How do I encode and decode this data to write to a file?

Mon Apr 29 06:33:16 EDT 2013

cl at isbd.net wrote:

> I am debugging some code that creates a static HTML gallery from a
> directory hierarchy full of images. It's this package:-
>     https://pypi.python.org/pypi/Gallery2.py/2.0
> 
> 
> It's basically working and does pretty much what I want so I'm happy to
> put some effort into it and fix things.
> 
> The problem I'm currently chasing is that it can't cope with directory
> names that have accented characters in them, it fails when it tries to
> write the HTML that creates the page with the thumbnails on.
> 
> The code that's failing is:-
> 
>         raw = os.path.join(directory, self.getNameNoExtension()) + ".html"
>         file = open(raw, "w")
>         file.write("".join(html).encode('utf-8'))
>         file.close()
> 
> The variable html is a list containing the lines of HTML to write to the
> file.  It fails when it contains accented characters (an é in this
> case).  Here's the traceback:-
> 
> Traceback (most recent call last):
>   File "/usr/local/lib/python2.7/dist-packages/gallery/galleries.py", line
>   41, in run self._recurse() File
>   "/usr/local/lib/python2.7/dist-packages/gallery/galleries.py", line 272,
>   in _recurse os.path.walk(self.props["sourcedir"], self.processDir, None)
>   File "/usr/lib/python2.7/posixpath.py", line 246, in walk walk(name,
>   func, arg) File "/usr/lib/python2.7/posixpath.py", line 246, in walk
>   walk(name, func, arg) File "/usr/lib/python2.7/posixpath.py", line 246,
>   in walk walk(name, func, arg) File "/usr/lib/python2.7/posixpath.py",
>   line 238, in walk func(arg, top, names) File
>   "/usr/local/lib/python2.7/dist-packages/gallery/galleries.py", line 263,
>   in processDir self.createGallery() File
>   "/usr/local/lib/python2.7/dist-packages/gallery/galleries.py", line 215,
>   in createGallery self.picturemanager.createPictureHTMLs(self.footer)
>   File "/usr/local/lib/python2.7/dist-packages/gallery/picturemanager.py",
>   line 84, in createPictureHTMLs
>   curPic.createPictureHTML(self.galleryDirectory, self.getStylesheet(),
>   self.fullsize, footer) File
>   "/usr/local/lib/python2.7/dist-packages/gallery/picture.py", line 361,
>   in createPictureHTML file.write("".join(html).encode('utf-8'))
>   UnicodeDecodeError: 'ascii' codec can't decode byte 0xc3 in position
>   783: ordinal not in range(128)
> 
> 
> 
> If I understand correctly the encode() is saying that it can't
> understand the data in the html because there's a character 0xc3 in it.
> I *think* this means that the é is encoded in UTF-8 already in the
> incoming data stream (should be as my system is wholly UTF-8 as far as I
> know and I created the directory name).
> 
> So how do I change the code so I don't get the error?  Do I just
> decode() the data first and then encode() it?
> 

Note that you are getting a *UnicodeDecodeError*, not a UnicodeEncodeError. 
Try omitting the encode() step, i. e. instead of

>         file.write("".join(html).encode('utf-8'))

use

file.write(""join(html))

Background (applies to Python 2 only): the str type deals with bytes, not 
code points.
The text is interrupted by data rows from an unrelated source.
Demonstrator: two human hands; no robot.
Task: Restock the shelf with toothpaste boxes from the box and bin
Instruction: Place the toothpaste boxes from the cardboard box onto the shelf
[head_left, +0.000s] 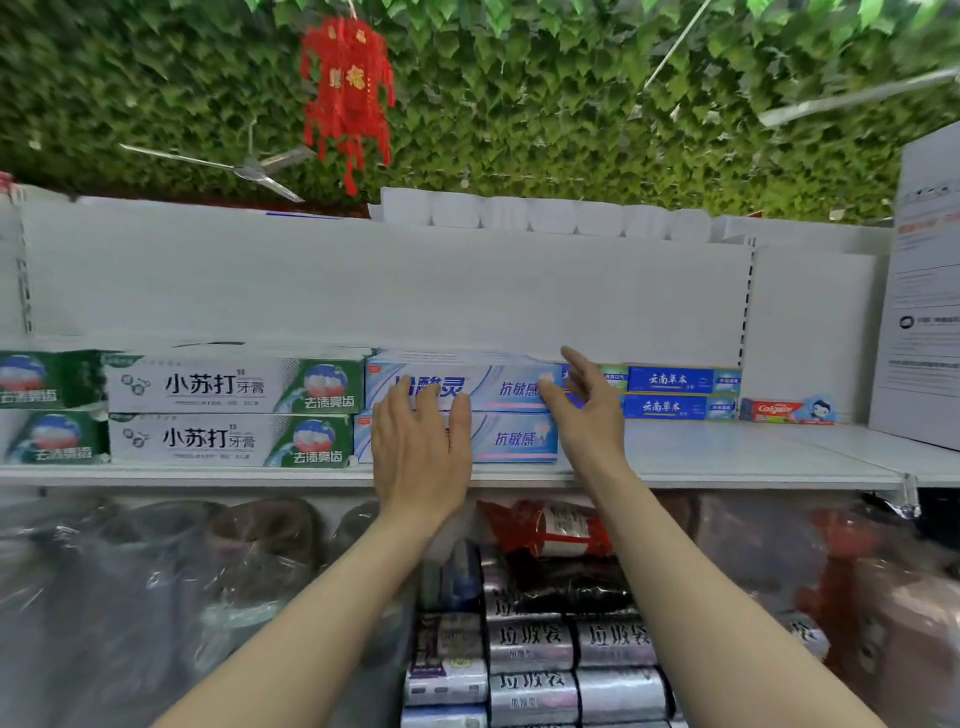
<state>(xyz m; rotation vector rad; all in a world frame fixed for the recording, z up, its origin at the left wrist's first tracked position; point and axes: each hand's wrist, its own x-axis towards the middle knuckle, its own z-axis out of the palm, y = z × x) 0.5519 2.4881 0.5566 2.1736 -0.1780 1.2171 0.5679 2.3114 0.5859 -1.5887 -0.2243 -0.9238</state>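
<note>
- Both hands are up at the shelf (727, 467) edge: I see the left hand (421, 447) lying flat, fingers straight and slightly spread, pressed against the fronts of the two stacked pale blue toothpaste boxes (498, 410); it grips nothing.
- At 3 o'clock of it, the right hand (582, 410) stands edge-on with fingers extended, thumb touching the right end of the upper pale blue box, index pointing up toward 12 o'clock. It is open too, bracing rather than holding.
- My worry: an uneven push from the left palm could skew the upper box on the lower one, or slide it back crooked.
- If the right hand shoves sideways toward 9 o'clock, the stack could jam into the green-and-white boxes (234, 410) just beside it and nudge them out of line.
- Pushed toward 3 o'clock instead, it could knock the dark blue boxes (680, 392) near it.
- Neither the supply box nor the bin is in view, so I cannot tell how much stock remains.
- Both forearms reach up from 6 o'clock, wrists nearly straight.
</note>
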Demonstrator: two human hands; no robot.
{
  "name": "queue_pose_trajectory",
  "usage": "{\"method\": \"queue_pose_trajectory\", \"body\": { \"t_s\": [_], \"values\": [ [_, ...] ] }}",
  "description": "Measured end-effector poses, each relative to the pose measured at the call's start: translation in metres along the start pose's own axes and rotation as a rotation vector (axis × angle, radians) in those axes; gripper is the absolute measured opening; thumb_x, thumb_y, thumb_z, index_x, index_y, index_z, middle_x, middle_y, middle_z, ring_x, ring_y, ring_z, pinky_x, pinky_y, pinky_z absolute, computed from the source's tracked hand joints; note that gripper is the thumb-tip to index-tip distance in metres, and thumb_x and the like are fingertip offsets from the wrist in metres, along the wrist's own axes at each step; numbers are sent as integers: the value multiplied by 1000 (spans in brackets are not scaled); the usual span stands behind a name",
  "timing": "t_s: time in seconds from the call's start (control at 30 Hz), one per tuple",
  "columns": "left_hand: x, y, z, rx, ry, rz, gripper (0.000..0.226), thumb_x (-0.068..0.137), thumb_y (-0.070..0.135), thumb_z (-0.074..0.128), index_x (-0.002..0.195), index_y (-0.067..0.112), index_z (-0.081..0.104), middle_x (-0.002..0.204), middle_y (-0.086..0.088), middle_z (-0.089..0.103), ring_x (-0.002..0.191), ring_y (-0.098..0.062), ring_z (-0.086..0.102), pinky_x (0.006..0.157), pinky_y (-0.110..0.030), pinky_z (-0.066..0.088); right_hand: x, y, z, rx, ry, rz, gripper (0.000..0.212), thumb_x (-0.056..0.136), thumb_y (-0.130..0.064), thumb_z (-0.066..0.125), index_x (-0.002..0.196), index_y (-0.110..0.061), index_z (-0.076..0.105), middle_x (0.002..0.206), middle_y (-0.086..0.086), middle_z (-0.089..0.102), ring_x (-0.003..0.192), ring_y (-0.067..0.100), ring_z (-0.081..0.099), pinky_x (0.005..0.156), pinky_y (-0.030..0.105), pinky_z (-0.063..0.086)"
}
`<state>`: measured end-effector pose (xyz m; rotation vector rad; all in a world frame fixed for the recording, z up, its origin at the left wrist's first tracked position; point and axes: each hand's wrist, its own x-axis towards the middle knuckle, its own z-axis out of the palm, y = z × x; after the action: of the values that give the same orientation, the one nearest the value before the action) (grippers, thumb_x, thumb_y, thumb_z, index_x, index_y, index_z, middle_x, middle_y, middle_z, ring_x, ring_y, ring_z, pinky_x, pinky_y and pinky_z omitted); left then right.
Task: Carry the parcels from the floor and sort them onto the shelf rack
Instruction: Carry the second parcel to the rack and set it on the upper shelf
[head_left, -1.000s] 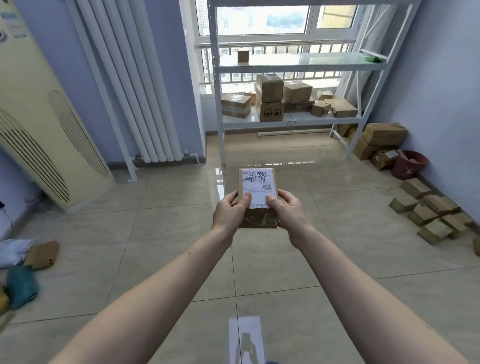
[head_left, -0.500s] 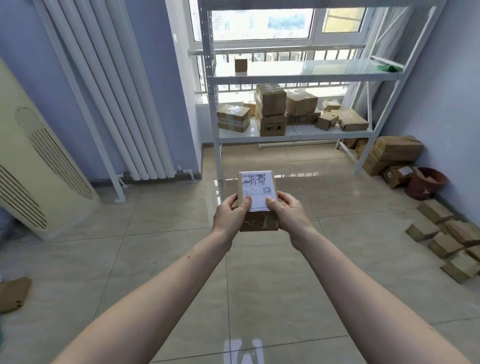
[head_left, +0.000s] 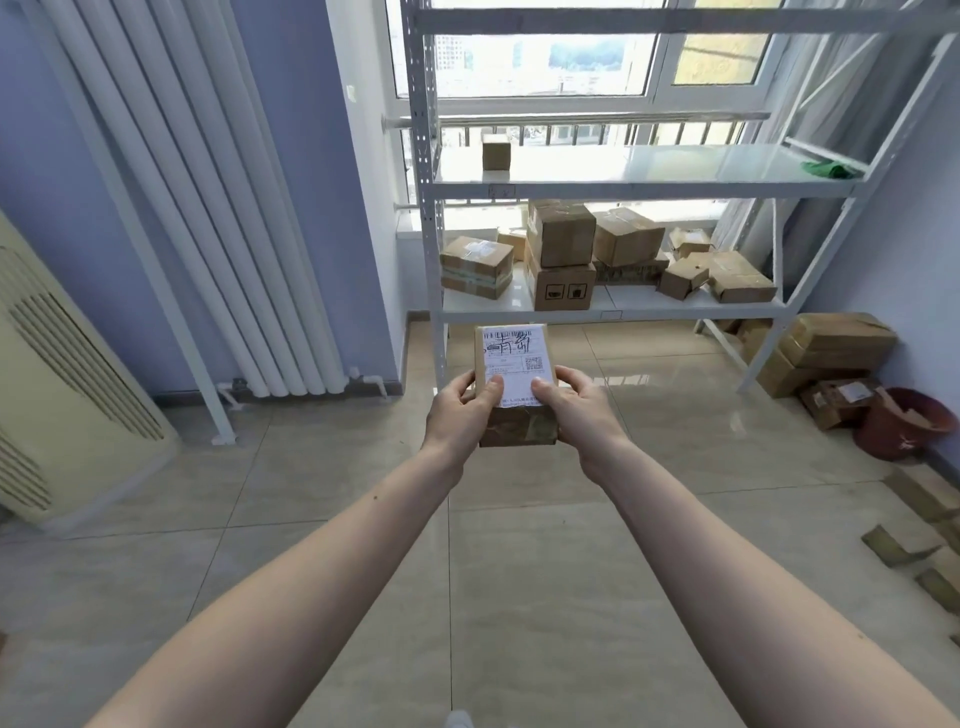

The right thing to do is to use .decode(...) to convert from 
str to unicode and .encode(...) to convert from unicode to str. In Python 2 
however the str type has an encode(...) method which is basically equivalent 
to

class str:
   # imaginary python implementation of python2's str
   ...
   def encode(self, encoding):
       return self.decode("ascii").encode(encoding)

and is almost never called intentionally.

PS Python3 has relabeled unicode to str and thus uses unicode by default. 
str was renamed to bytes and the annoying bytes.encode() method is gone.